キーンコーンカーンコーン…

___昼休み


「はぁ………」

不意にこぼれるため息。

「ちょっと!どうしたのため息なんかついて!らしくない!」

そう話しかけてきたのは中学校からの付き合いの 如月 桃華 (きさらぎ ももか)。

桃華は私の良き理解者であり、私の憧れ。
今すぐにでも溶けてしまいそうな肌の白さ、目はパッチリと開いていてぷっくりと可愛い唇。見た目とは裏腹、実は頼りがいのあるお姉ちゃんキャラ。

「桃華ぁ〜〜〜、」

いつも私が落ち込んでいると 必ず話しかけてきてくれる。

「どうしたの、香」

「あのね、実はね…」

私は今日の朝起きたことを全て話した。

「何それぇ!超青春って感じじゃない!?!?
ちょっと、香、その人狙いなよ〜」

と、楽しそうに話す桃華。
他人事だと思って。
こう見えても私、恋愛初心者なんです。
残念ながら。
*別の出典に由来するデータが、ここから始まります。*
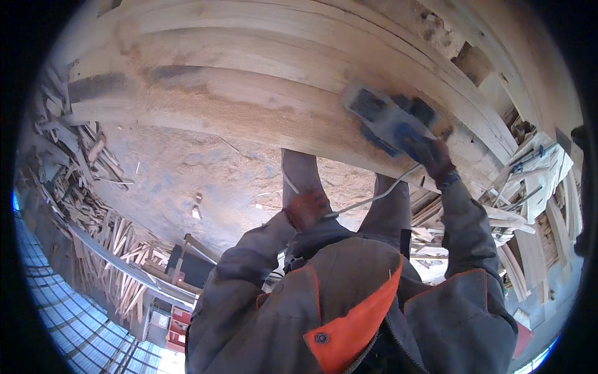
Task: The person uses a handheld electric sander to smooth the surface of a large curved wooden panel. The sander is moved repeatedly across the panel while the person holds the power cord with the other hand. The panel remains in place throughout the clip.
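Observation:
My right hand [430,156], in a worn reddish and blue glove, grips the handle of an electric hand planer [387,118]. The planer is smeared by motion and rests on the wooden beams at the right. From its rear a pale power cable [377,197] curves back to my left hand [306,210]. That hand, in a reddish glove, is closed around the cable in front of my body, just above my thigh. Under and around the planer lie the long, pale beams [249,115], side by side and dusted with shavings.
Sawdust covers the floor [187,168] between me and the left scrap pile [118,243]. More offcuts [529,230] are heaped at the right. Red crates [179,327] stand at the lower left. My legs are close against the nearest beam.

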### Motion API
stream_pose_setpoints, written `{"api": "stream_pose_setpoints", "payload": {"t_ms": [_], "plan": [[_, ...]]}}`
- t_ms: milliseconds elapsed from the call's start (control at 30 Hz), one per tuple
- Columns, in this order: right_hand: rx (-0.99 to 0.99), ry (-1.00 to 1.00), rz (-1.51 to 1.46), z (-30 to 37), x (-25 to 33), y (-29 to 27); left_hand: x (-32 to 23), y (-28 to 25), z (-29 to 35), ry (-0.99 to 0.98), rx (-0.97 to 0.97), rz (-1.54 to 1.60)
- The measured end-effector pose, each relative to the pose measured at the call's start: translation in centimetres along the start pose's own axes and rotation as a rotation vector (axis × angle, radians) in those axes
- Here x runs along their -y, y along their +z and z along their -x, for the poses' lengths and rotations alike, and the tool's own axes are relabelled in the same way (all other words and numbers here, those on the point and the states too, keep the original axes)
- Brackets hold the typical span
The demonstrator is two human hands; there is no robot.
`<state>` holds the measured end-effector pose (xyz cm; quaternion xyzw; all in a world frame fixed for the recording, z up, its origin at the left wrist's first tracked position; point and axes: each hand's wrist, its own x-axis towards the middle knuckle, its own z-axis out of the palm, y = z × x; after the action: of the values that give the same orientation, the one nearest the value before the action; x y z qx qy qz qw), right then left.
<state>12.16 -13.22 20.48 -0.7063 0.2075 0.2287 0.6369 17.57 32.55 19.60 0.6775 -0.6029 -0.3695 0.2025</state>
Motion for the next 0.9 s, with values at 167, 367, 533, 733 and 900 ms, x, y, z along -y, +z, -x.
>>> {"api": "stream_pose_setpoints", "payload": {"t_ms": [167,367,533,733,900], "plan": [[-0.089,0.098,0.093,8.2,-6.9,-6.7,-1.7,-0.2,-3.0,-0.131,0.25,0.072],[-0.172,-0.026,0.539,6.3,-4.6,-5.4,-0.6,0.4,-5.0,-0.168,0.159,0.134],[-0.115,-0.226,0.574,-1.9,0.6,-1.0,0.9,0.4,-5.0,-0.194,0.17,0.205],[-0.05,0.184,0.425,-13.3,8.9,7.1,1.3,-1.1,-6.2,-0.247,0.268,0.136],[-0.079,0.056,0.329,-15.9,13.6,8.0,-0.1,-2.2,-9.1,-0.387,0.526,-0.048]]}}
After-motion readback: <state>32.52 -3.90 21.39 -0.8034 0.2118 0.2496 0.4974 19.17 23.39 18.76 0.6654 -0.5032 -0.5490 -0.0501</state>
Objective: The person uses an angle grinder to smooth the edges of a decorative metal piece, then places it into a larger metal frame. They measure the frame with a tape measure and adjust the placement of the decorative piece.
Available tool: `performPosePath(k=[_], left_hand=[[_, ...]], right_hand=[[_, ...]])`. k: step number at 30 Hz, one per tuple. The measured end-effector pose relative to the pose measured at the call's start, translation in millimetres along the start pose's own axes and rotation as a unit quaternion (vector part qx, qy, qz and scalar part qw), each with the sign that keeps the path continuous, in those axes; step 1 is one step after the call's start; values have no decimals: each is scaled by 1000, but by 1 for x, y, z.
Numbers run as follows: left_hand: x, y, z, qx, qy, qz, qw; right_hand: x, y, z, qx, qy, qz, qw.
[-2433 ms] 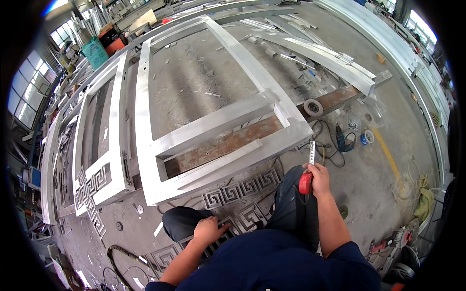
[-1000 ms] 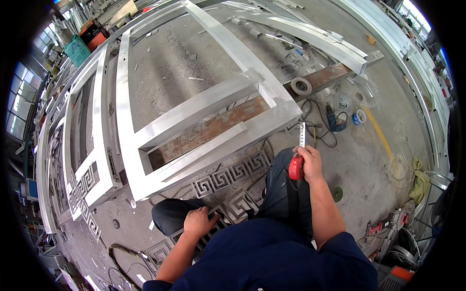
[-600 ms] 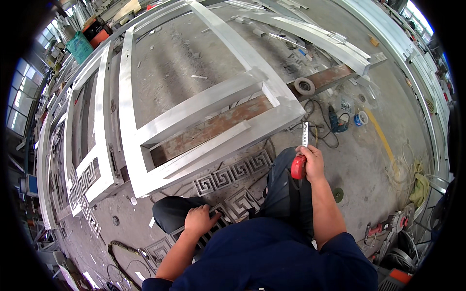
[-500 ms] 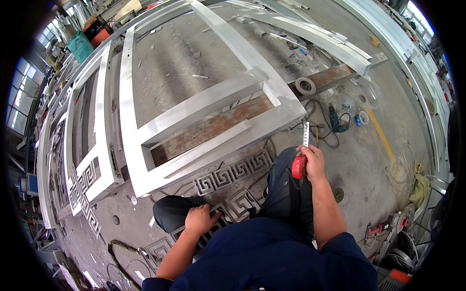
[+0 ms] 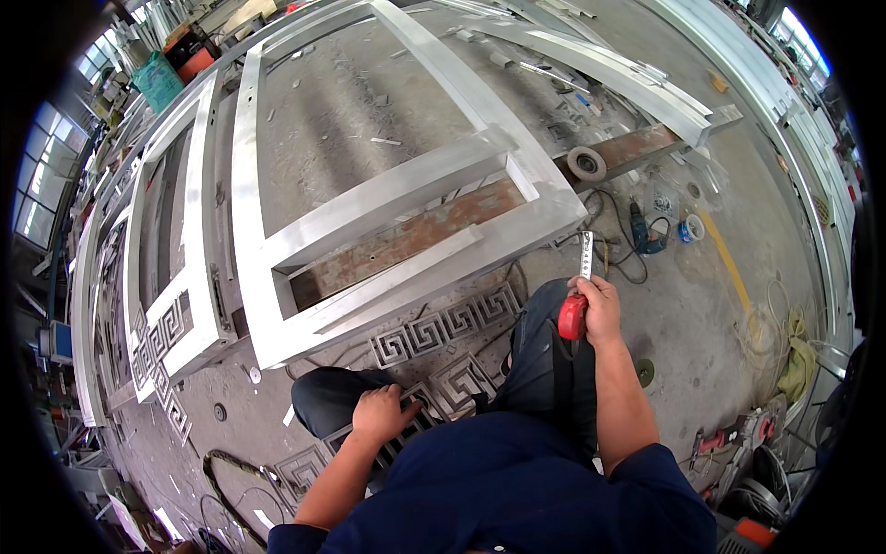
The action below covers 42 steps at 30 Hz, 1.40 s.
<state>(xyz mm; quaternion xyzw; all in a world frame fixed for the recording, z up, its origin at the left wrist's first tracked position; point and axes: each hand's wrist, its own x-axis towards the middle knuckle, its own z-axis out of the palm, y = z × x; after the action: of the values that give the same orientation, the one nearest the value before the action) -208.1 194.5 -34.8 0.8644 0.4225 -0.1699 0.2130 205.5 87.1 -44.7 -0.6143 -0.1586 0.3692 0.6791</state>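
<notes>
My right hand (image 5: 602, 312) is closed round a red tape measure (image 5: 572, 317) above my right thigh. A short length of its white blade (image 5: 587, 253) sticks out, its end close to the near right corner of a silver metal frame (image 5: 544, 222). My left hand (image 5: 378, 414) rests on my left thigh with its thumb and fingers apart, holding nothing. Beside it on the floor lies a Greek-key metal panel (image 5: 461, 377). A longer strip of the same key pattern (image 5: 447, 328) lies between my knees and the frame.
A rusty beam (image 5: 628, 148) supports the frame and carries a round disc (image 5: 586, 164). On the right floor are a power drill (image 5: 648, 236), a tape roll (image 5: 690, 229), loose cables and a red power tool (image 5: 711, 441). More frames (image 5: 198, 185) stand at left.
The view has shifted slightly, so the scene sits a little differently in the picture. Both hands keep their places, and the tape measure is held as before.
</notes>
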Motion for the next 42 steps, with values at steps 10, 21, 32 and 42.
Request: performPosePath(k=[10,21,32,42], left_hand=[[-2,-1,0,-3,0,2,1000],[-1,1,-2,5,-12,-10,1000],[-3,-5,4,-7,25,22,999],[-23,8,-23,-86,21,-11,996]], right_hand=[[1,2,-1,-4,7,-9,1000],[0,-1,-1,0,6,-13,1000],[4,-1,-6,78,13,34,996],[150,-52,-15,-157,-17,-51,986]])
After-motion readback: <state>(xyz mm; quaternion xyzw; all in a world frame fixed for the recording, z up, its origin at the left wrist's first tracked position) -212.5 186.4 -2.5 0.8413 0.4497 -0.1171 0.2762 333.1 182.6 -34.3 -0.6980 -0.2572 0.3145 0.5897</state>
でも、なんか恋ではない何か、こう、引っかかる感じ。

「だって香 可愛いし絶対いけるって〜」

どこから湧いてくるその自信。

「私が桃華みたいな容姿だったら告ってたかもね~」
ちょっと嫌味ったらしく言ってみた。

「何言ってんの!香スタイル良いし、顔も整っててあたしなんかより全然綺麗だよ!!」

はい、それ聞き飽きた。
いつも私を慰める時のお決まり用語。

「ただ背がでかいだけだって〜」

そうです私168cmあります。
コンプレックスです…。

「あたしは羨ましいよ?香のそのスタイル…」

あ〜ぁ、桃華ちゃんしょげちゃった。
可愛いからしょうがない、引き下がろう。

「お世辞でも嬉しいよありがとう」

「お世辞じゃないけどね♡ で、その人は何組の人なの??」

いきなり話を戻すのも桃華の得意技。

「何年生かすらも分からないから困ってるんだぁ〜〜〜」

「はぁ!?!?ネクタイの色見なかったの!?!?」

桃華は中学の頃、若干ヤンキーの血が混ざっていたのでたまに口調が怖め。


「…かっこよすぎて見てる暇なかったし、私すぐ逃げちゃった。」

「じゃ、今から探しに行こ」

「……え?」

私は言われるがまま、桃華に手を取られ教室を後にした。



何か大事なことを忘れたまんま…。